Although there is still not much scientific research on the subject, there are some studies on the subject (explicitly focused on psychotherapy), which have been able to conclude that there are no significant differences between face-to-face and online therapy in terms of alliance therapeutic refers (Cook and Doyle, 2002; Hanley, 2009; Hanley and Reynolds, 2009; King, Bambling, Reid and Thomas, 2006; Knaevelsrud and Maercker, 2006; Reynolds, Stiles and Grohol, 2006); (Richardson, 2012), especially in the videoconference modality (Rees and Stone, 2005). On the other hand, a study carried out in 2013 by Andreas Maercker, a professor at the University of Zurich, concluded that online therapy is shown to be just as effective as face-to-face.
Therefore, we could say that psychotherapy can now be carried out through videoconferences (using Skype, for example, or other digital resources). And according to the existing literature, with an effectiveness similar to the traditional modality (face-to-face).
But what are the pros and cons of online sex counselling?
It will not be all rosy, and we can’t deny that the online format has some drawbacks. One of them is that the closeness the sexologist and the person (or couple) attended to benefit from is lost, being in the same office, where they also share the same environment, noise, temperature, etc.
Another disadvantage, perhaps the most important, is that the intervention, being carried out through technologies and screens, can be affected by network outages, connection, sound or coverage failures. This creates interaction between the sender and the receiver as it does not receive the message correctly. And on the other hand, through online intervention, we can miss a part of non-verbal communication.
And even knowing this, do we bet on online sexological advice? Well, yes, that’s right, and despite the cons, for certain people or situations, the online intervention also offers numerous advantages, which far outweigh the disadvantages.
To begin with, perhaps the most crucial advantage is that online sex counselling or online sex therapy makes the intervention accessible to people who might not otherwise receive it, such as those who live in rural areas, or small towns, with no resources and professionals. It can also be beautiful for those who have a sexology centre nearby but find it difficult to attend due to physical difficulties, lack of time, or because their job requires them to travel frequently.
On the other hand, the online methodology makes it easier for those who have difficulties asking for traditional help due to issues such as shyness, for example, to have it easier this way. Another great advantage is that this methodology supposes a specific economic saving since it allows for reduced costs in means of transport, vouchers and diesel. On the other hand, it also feels like time-saving since displacements are avoided. And it is that we lead an increasingly faster pace of life and have less free time for leisure, so this format can help us all recover some of that much desired time.

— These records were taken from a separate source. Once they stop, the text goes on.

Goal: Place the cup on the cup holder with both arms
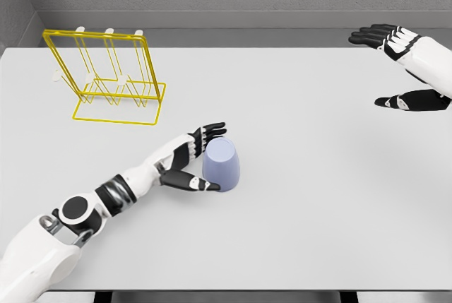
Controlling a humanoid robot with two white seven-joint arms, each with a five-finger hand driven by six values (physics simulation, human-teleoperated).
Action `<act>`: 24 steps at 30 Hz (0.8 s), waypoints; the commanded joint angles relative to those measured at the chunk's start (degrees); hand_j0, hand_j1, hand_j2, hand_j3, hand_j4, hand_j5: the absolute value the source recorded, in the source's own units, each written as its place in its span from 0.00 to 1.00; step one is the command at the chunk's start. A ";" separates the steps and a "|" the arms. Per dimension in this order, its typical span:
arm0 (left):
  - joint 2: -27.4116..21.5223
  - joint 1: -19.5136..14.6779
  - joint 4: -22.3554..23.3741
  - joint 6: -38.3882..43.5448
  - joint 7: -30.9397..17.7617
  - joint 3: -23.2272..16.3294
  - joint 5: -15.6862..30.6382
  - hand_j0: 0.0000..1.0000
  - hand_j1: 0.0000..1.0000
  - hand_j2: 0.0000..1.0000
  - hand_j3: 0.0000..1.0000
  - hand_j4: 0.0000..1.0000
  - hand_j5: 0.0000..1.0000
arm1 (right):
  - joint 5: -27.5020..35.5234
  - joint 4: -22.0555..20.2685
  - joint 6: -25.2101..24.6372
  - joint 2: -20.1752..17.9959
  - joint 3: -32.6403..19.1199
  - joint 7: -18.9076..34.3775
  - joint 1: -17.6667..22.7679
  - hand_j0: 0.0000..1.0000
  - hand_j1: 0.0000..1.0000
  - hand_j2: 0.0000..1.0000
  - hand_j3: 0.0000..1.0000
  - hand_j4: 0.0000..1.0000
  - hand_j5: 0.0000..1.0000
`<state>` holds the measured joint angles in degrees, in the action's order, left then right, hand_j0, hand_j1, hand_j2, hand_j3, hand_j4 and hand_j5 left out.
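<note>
A lavender cup (224,165) stands on the white table (304,197), narrower end up, a little left of the middle. My left hand (205,158) is at the cup's left side. Its fingers (209,133) reach past the cup's upper left and its thumb (198,183) lies by the cup's lower left. The hand is spread and does not clamp the cup. The yellow wire cup holder (113,77) with white pegs stands at the far left of the table, well apart from the cup. My right hand (376,70) hovers open at the far right, holding nothing.
Grey walls run behind the table's far edge. The table's near edge crosses the bottom of the picture. Bare tabletop separates the cup from the cup holder and from the right hand.
</note>
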<state>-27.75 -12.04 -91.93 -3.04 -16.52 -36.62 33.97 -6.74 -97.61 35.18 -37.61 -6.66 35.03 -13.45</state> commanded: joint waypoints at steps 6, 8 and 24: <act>0.59 -0.09 0.52 0.05 0.00 -0.56 -0.04 1.00 1.00 1.00 1.00 1.00 1.00 | 0.41 0.05 -0.18 -0.01 -0.02 -0.03 0.00 1.00 1.00 1.00 1.00 1.00 1.00; 0.59 -0.26 0.61 0.05 0.00 -0.74 -0.04 1.00 1.00 1.00 1.00 1.00 1.00 | 0.41 0.14 -0.18 -0.01 -0.02 -0.03 0.09 1.00 1.00 1.00 1.00 1.00 1.00; 1.03 -0.18 1.23 0.14 0.00 -1.26 -1.01 0.69 0.69 0.69 0.69 0.69 0.69 | 0.41 0.23 -0.18 -0.01 -0.11 -0.03 0.26 1.00 1.00 1.00 1.00 1.00 1.00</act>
<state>-26.70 -12.22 -91.16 -2.89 -16.46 -37.61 34.20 -6.74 -97.37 35.18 -37.58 -6.76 35.03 -13.18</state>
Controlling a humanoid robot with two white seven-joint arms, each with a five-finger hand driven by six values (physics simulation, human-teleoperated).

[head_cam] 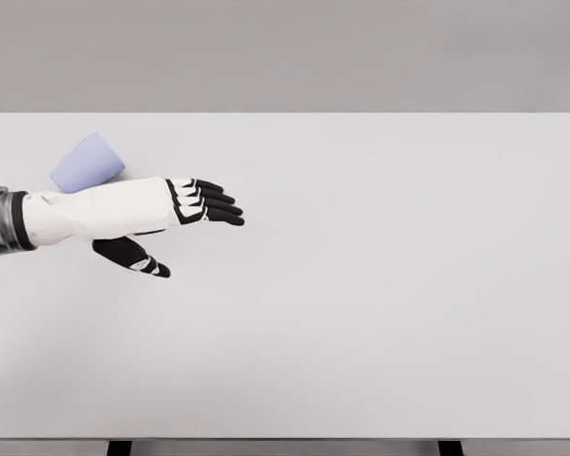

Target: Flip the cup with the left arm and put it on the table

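Observation:
A pale lavender cup (85, 161) lies on its side on the white table (380, 285), at the far left, its wider end toward the lower left. My left hand (185, 228) hovers just in front of it and to its right, the forearm partly covering the cup's lower edge. The black fingers (214, 204) stretch out to the right, the thumb points down, and nothing is held. The right arm is out of view.
The table's far edge runs just behind the cup, and its front edge lies near the bottom of the picture. Two dark table legs (119, 447) show below the front edge.

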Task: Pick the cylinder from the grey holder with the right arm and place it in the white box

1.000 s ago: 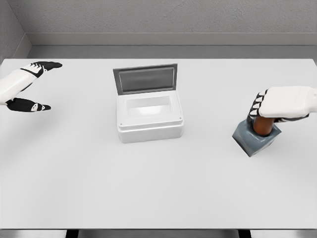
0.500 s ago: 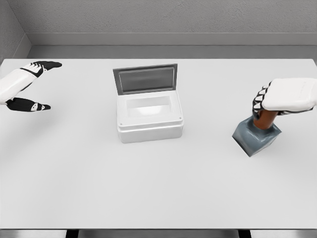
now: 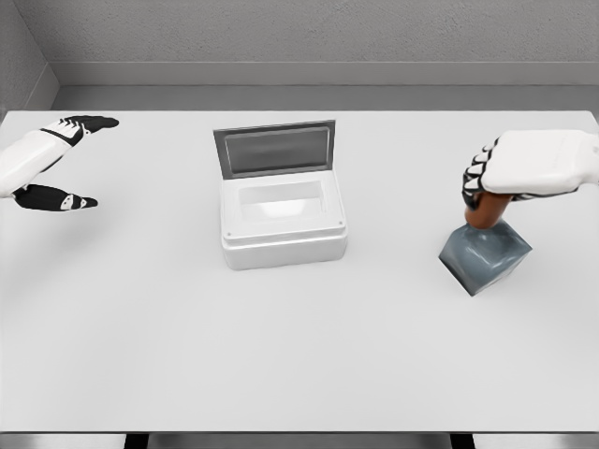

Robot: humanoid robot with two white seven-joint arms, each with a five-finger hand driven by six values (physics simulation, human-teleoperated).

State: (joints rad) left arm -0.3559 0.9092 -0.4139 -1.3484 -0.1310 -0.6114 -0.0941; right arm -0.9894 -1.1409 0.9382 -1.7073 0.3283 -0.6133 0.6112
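Note:
A brown cylinder (image 3: 485, 214) is held upright in my right hand (image 3: 505, 176), whose fingers are curled around its upper part. Its lower end is just above the top of the grey holder (image 3: 485, 254), which stands on the table at the right. The white box (image 3: 282, 222) sits in the middle of the table with its grey lid (image 3: 274, 148) standing open at the back. My left hand (image 3: 49, 165) hovers open over the far left of the table.
The white table (image 3: 299, 355) stretches wide between the box and the holder. A grey wall runs behind its far edge.
My right hand has risen and shifted slightly left, drawing the cylinder up out of the grey holder. The left arm has stayed still.

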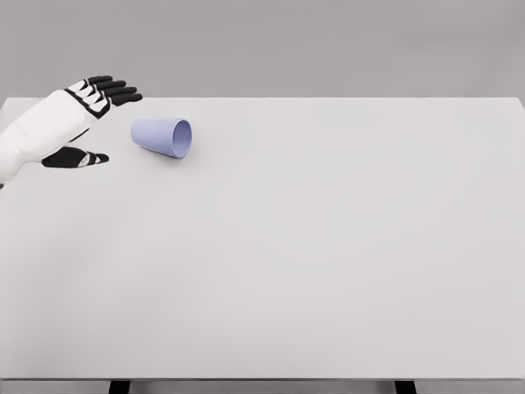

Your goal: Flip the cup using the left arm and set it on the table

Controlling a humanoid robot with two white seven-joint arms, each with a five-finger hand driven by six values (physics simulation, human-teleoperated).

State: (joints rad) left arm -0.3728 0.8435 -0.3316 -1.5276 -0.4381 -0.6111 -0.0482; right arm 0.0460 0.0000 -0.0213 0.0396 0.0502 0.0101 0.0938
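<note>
We see a pale lavender cup (162, 136) lying on its side, mouth toward the lower right, at the far left of the white table (328, 263), left hand (89, 119) just beside it, fingers spread, apparently not touching.

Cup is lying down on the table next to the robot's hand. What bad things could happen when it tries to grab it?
The cup lies on its side, so a nudge from the open left hand might set it rolling across the table instead of into the grip. The hand is at the closed bottom end, apart from the cup, so the fingers may push it away. It also sits near the table's far edge and could be knocked off.
</note>
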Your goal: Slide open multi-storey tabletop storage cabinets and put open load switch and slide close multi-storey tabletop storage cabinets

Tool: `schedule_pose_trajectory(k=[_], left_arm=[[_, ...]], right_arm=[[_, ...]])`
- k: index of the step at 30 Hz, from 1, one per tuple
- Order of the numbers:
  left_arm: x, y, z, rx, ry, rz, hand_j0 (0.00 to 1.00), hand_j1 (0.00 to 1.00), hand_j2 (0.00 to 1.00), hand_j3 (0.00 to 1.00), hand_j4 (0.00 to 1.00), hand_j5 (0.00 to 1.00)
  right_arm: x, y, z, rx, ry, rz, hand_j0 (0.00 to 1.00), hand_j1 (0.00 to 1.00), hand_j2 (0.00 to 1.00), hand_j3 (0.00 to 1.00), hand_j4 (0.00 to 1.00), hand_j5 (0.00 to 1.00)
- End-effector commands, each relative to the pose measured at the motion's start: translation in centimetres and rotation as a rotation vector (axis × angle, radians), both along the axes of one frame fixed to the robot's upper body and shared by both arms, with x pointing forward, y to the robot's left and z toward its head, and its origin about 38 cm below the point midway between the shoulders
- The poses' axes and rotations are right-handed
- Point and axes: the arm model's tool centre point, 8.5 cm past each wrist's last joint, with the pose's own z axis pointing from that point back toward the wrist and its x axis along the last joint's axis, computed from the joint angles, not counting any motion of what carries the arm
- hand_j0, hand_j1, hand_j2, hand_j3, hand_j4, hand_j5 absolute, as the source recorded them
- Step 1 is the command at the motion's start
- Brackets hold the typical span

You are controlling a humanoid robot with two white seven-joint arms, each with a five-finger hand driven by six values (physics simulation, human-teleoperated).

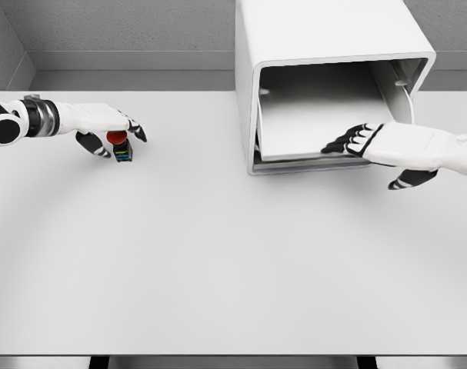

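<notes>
A white storage cabinet (325,46) stands at the back of the table, right of the middle, with its front open and a pale drawer tray (318,127) showing inside. My right hand (356,142) lies flat on the tray's front edge, fingers extended, holding nothing. At the left, the load switch (121,146), a small dark block with a red round top, stands on the table. My left hand (114,134) is around it, thumb on the near side and fingers over the far side, closed on the switch.
The white table (218,261) stretches wide in front of both hands. Its front edge runs along the bottom of the view. A grey wall rises behind the cabinet.
</notes>
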Motion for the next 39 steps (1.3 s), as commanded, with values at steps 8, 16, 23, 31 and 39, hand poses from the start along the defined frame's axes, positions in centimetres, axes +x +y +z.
schedule_pose_trajectory(k=[8,16,23,31,39], left_arm=[[0.0,0.1,0.1,-0.005,-0.001,0.004,0.53,0.53,0.53,0.53,0.53,0.53],[-0.1,0.2,0.6,-0.006,-0.011,-0.001,0.51,0.51,0.51,0.51,0.51,0.51],[-1.1,0.8,3.9,-0.043,-0.074,-0.043,0.41,0.41,0.41,0.41,0.41,0.41],[-2.9,-0.9,6.2,-0.080,-0.119,-0.138,0.41,0.41,0.41,0.41,0.41,0.41],[-5.3,-6.1,8.7,-0.125,-0.181,-0.318,0.41,0.41,0.41,0.41,0.41,0.41]], right_arm=[[-1.2,-1.2,1.5,-0.038,-0.053,0.060,1.00,1.00,1.00,1.00,1.00,1.00],[-2.1,-2.8,1.2,-0.022,-0.028,0.026,1.00,1.00,1.00,1.00,1.00,1.00],[-2.4,-3.8,2.3,0.033,-0.045,-0.008,1.00,1.00,1.00,1.00,1.00,1.00],[-3.7,-7.0,5.4,0.153,-0.067,-0.081,1.00,1.00,1.00,1.00,1.00,1.00],[-5.9,-10.0,4.9,0.239,-0.037,-0.169,0.90,0.90,0.90,0.90,0.90,0.90]])
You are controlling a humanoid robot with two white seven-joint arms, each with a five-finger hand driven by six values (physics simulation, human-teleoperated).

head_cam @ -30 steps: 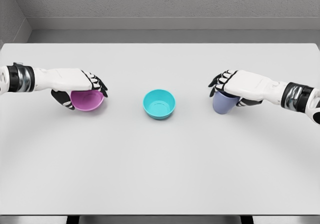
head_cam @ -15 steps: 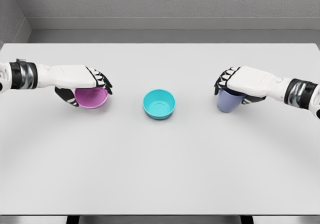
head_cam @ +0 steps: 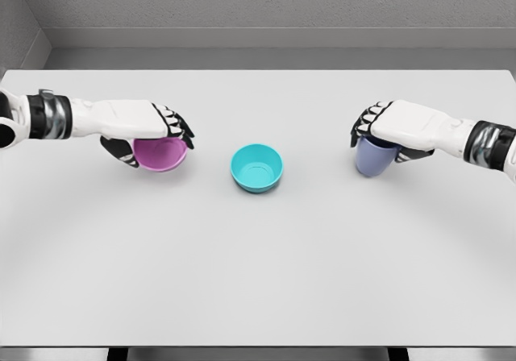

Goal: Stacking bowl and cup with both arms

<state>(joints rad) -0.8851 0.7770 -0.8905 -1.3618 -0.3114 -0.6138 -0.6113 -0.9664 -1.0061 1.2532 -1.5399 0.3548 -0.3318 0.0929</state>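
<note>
- Teal bowl [head_cam: 257, 168] is sitting alone mid-table, nothing stacked in it yet.
- Left hand [head_cam: 145, 127] is gripping the pink bowl [head_cam: 160, 153] from above, beside it.
- Right hand [head_cam: 395, 127] is clasping the purple cup [head_cam: 376, 156], farther off; both placements are waiting.

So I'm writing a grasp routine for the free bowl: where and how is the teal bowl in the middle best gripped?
Probably by the rim, from straight above. The teal bowl stands upright and open on the table, apart from both hands, so its rim is exposed all round, while its sloped wall narrows downward and looks hard to pinch from the side.
</note>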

Another advantage is that it allows the person to be in their own safe space, their home, providing them with a feeling of trust and closeness and making it easier for them to be more comfortable when talking about their intimacies and difficulties. In addition, the online format allows us to work on our difficulties with sexologists of a certain prestige or who have recommended us and do not live near our place of residence.
Finally, the part of verbal communication that we can lose with this format (commented on in the disadvantages) can be safeguarded in part by knowing how to use the tools in an appropriate way, such as, for example, placing the screen at a safe distance, in a way that allows us to have a greater angle of the image, thus losing fewer details of non-verbal communication.